Property Council Backs Opposition's Red Tape Push

The Property Council of Australia has welcomed the Opposition's discussion paper outlining plans to cut red tape and lift national productivity with clear targets, a new regulatory stocktake and improved transparency.

Property Council Chief Executive Mike Zorbas said productivity reform was central to building more homes and commercial and industrial assets our cities need, thereby lifting investment and confidence across the economy.

"We welcome a target-based approach to red tape reduction and look forward to engaging fully with this process with evidence and examples that demonstrate the benefits.

"In particular, housing and construction need to be treated as a priority area. This is where delays, duplication and regulatory creep translate directly into fewer completions and higher costs, acting as a drag on productivity and economic growth" Mr Zorbas said.

The Property Council said the actions outlined in the paper broadly align with what the property sector has been calling for.

"A stocktake of the existing regulatory burden, a plan to cut duplicative rules and a pro-investment mindset is a healthy start," he said.

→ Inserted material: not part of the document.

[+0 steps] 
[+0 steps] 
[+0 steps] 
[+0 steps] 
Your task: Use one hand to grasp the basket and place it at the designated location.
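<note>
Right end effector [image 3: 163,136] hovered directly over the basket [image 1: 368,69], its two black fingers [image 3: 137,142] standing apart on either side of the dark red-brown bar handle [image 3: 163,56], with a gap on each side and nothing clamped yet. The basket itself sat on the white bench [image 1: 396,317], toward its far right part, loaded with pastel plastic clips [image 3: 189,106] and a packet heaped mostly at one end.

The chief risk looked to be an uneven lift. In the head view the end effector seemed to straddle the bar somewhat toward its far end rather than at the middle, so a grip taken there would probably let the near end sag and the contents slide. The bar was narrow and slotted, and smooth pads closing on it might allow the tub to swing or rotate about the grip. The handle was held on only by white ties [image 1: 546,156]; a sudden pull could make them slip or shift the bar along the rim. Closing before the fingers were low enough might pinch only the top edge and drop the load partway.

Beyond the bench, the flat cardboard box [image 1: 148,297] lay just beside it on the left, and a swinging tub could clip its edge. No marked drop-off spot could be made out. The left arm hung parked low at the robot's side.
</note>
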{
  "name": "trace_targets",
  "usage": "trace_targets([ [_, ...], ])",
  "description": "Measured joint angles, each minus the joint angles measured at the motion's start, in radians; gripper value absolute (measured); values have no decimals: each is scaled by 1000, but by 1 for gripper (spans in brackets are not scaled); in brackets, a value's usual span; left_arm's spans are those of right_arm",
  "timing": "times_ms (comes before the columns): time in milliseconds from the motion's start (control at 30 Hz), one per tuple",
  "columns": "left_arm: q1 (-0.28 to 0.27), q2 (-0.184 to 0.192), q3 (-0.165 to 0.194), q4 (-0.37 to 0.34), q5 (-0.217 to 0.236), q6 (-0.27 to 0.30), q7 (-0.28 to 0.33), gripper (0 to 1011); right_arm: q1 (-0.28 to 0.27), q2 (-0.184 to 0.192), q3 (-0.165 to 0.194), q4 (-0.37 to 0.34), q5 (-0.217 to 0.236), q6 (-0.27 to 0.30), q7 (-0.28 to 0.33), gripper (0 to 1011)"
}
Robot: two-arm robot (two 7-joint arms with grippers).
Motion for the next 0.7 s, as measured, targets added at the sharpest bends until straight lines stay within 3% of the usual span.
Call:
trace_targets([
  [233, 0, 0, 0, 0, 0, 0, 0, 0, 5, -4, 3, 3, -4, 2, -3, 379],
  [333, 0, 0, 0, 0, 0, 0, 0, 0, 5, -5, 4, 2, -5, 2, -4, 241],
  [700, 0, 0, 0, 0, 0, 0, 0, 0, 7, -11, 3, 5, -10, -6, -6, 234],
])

"As we've seen with the National Housing Accord, the transparency of regular tracking against targets creates discipline and focus - in this case it would make regulatory delay transparent so appropriate balance can be achieved," Mr Zorbas said.

The Property Council said productive investment settings are as important as productive delivery settings, and that it is crucial to welcome capital into housing and city-building.

"If we want more supply, we have to compete for investment. One clear example is fixing RG 97 so stamp duty is not treated as a 'cost' that distorts superannuation investment decisions. That change alone can support up to 35,000 additional homes over five years," Mr Zorbas said.

"Recent research from the Property Council showed taxes on large global investors have reduced investment in Victorian property by 53 per cent - we need to ensure that bad state taxes don't undo the good work occurring at the national level to unlock housing.

"Technology and AI should also be used to simplify compliance and reduce regulatory burden, but we mustn't lose sight of the end goal - faster, clearer pathways that move projects through delivery," he said.

Mr Zorbas said a serious productivity agenda also needs a serious workforce agenda.

"We cannot regulate our way out of a skills shortage. New construction workers historically make up just 1.8 per cent of skilled migrants, and that mix needs to shift if we're serious about housing and infrastructure delivery for a growing Australia," he said.